= Work instruction =
Copy out each line of the data below in which "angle" appears.

= Dataset content =
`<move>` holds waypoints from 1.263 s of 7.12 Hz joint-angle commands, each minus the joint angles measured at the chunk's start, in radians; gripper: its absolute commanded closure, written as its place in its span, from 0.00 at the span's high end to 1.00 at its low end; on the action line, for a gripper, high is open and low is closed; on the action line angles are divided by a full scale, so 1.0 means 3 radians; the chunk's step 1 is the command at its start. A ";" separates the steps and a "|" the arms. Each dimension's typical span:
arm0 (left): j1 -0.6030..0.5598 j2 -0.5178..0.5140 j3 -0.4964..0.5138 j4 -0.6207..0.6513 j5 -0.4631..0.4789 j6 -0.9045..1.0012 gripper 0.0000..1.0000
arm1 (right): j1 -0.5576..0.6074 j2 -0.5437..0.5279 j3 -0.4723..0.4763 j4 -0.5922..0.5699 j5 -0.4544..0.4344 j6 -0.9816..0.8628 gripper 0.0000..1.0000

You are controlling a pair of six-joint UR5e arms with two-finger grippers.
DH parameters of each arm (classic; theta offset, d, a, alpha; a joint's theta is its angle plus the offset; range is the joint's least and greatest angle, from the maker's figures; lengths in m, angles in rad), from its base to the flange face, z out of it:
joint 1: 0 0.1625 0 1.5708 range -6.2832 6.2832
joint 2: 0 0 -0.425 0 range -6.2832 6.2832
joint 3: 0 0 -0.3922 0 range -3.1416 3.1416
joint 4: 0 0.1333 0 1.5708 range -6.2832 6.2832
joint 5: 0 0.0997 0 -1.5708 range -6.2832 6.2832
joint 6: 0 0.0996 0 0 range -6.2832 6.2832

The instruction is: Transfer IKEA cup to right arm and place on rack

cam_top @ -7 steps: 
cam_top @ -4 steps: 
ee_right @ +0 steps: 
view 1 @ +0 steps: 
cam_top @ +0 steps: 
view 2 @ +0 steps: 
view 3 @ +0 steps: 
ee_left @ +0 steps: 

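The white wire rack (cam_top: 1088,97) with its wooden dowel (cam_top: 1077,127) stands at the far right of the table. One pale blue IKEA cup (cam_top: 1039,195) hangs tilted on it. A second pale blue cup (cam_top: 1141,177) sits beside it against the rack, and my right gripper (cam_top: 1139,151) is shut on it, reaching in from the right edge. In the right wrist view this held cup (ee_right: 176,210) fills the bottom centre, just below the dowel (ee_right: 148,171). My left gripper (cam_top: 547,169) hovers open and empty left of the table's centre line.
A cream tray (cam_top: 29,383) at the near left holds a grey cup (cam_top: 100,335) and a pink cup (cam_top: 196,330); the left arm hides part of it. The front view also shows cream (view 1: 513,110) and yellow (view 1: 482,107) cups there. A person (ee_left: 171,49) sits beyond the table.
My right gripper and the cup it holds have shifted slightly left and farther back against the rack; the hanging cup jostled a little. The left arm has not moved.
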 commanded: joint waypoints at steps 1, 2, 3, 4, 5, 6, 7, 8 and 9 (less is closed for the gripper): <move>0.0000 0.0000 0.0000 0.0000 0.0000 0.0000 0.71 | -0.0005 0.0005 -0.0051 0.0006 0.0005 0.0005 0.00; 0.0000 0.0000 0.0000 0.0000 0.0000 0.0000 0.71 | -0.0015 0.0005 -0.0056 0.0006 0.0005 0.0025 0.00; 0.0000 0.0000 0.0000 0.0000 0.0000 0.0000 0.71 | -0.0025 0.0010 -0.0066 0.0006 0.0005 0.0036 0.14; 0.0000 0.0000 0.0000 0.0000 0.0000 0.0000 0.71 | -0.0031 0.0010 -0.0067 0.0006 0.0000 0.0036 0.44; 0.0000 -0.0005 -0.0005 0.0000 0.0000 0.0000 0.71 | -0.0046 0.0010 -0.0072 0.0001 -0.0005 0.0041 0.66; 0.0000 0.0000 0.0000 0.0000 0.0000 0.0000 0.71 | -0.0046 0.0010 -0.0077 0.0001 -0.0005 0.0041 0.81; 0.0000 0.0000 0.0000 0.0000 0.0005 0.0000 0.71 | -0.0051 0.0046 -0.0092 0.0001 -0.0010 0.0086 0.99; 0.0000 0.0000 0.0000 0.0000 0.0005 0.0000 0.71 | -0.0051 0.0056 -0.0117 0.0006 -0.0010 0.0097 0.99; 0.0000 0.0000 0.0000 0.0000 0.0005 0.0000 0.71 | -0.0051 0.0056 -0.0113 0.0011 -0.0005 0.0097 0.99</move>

= Task response =
`<move>` holds waypoints from 1.263 s of 7.12 Hz joint-angle commands, each minus the joint angles measured at the chunk's start, in radians; gripper: its absolute commanded closure, written as its place in its span, from 0.00 at the span's high end to 1.00 at its low end; on the action line, for a gripper, high is open and low is closed; on the action line angles are divided by a full scale, so 1.0 means 3 radians; the chunk's step 1 is the command at its start. A ";" separates the steps and a "|" the arms. Each dimension's typical span:
DH parameters of each arm (classic; theta offset, d, a, alpha; a joint's theta is its angle plus the offset; range is the joint's least and greatest angle, from the maker's figures; lengths in m, angles in rad), from its base to the flange face, z out of it:

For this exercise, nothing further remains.